Because there are a handful of senators on each side of the aisle who are believed to be up for grabs, Nelson and Collins think their effort could determine the outcome.

“I want to go through and sort out and scrub it to see those things that are only marginally job creation or job preservation at best and not include those in this bill,” Nelson said. ‘Maybe we can get more bipartisan support if we do something of that sort.”

Filed under: Senate
soundoff (64 Responses)
  1. Baze

    CENTRIST CENTRIST CENTRIST I love it!!! OH happy day! God bless America!!

    January 30, 2009 05:59 pm at 5:59 pm |
  2. gt


    January 30, 2009 06:05 pm at 6:05 pm |
  3. Dayahka

    Excellent news. I support Obama, but this bill, at least the pdf version of it I saw earlier this week, stank to high heaven, mainly because it was disjointed, unsystematic, and just a jumble of special interest pork projects. If Collins and others can eliminate that pork and get a bill with some focus, we will be fortunate. She must, however, include money for education in the bill; I think that the main problem with these idiotic bills is not that idiots like Waxman propose them, but that we have the wrong types of people in Congress–we need engineers and systems thinkers.

    January 30, 2009 06:06 pm at 6:06 pm |
  4. Jean

    Tne Stimulus Bill should be renamed Pay To Play Bill.
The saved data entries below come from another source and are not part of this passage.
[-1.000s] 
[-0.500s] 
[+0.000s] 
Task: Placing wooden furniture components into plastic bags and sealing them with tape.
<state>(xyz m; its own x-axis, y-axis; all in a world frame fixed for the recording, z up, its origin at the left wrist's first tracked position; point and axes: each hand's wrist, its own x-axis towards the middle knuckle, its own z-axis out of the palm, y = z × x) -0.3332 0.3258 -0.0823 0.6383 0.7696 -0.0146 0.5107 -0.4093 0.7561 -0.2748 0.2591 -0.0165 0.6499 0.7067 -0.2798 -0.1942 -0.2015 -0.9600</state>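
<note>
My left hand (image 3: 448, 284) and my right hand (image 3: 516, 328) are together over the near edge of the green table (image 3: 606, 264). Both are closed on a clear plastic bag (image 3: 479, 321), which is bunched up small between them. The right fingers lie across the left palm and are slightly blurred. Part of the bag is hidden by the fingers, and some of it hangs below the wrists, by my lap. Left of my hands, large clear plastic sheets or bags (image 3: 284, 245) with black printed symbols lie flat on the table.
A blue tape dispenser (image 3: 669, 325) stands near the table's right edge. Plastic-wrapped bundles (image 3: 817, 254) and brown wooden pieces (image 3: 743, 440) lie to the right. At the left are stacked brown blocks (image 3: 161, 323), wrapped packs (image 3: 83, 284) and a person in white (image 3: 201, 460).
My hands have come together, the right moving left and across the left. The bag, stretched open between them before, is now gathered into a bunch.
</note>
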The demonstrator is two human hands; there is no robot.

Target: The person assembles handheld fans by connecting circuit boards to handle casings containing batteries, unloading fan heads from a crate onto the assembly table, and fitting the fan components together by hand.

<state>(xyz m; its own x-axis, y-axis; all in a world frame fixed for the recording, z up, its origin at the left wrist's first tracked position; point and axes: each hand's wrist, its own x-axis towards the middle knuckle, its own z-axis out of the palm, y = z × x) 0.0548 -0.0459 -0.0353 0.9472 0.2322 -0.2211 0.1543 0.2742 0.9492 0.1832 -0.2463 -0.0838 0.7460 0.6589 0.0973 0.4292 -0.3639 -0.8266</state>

    January 30, 2009 06:08 pm at 6:08 pm |
  5. Andre

    I am an Africa America and I feel that the GOP party has made a big mistake by appointing Michael Steele for the GOP spoke person. This is a way the white majority has devised to shift attention form the president which I believe will divide the nation, failing to realize that this well not bring better relationship between democrat and republican. Even though the Democratic Party may not always be right this action will diminish the togetherness and hope that the President has brought to the America people, and when that happen that will not be good for America. It would have been better if they would have found a strong white person to speak in behave of the GOP party. It would have shown that the white GOP majority is still in there by showing resilience and integrity along with establishing a respectable relationship by standing up for their own, which is nothing wrong with that, instead of looking like cowards by putting a back man who they know never liked the President in the first place to represent the party. If there wasn’t a black President Michael Steele probably would never have been picked. This is bad politics and bad for America. I think that this was an unintelligent move. If they wanted a black person they should have made a better chose. Not some one known to dislike the President.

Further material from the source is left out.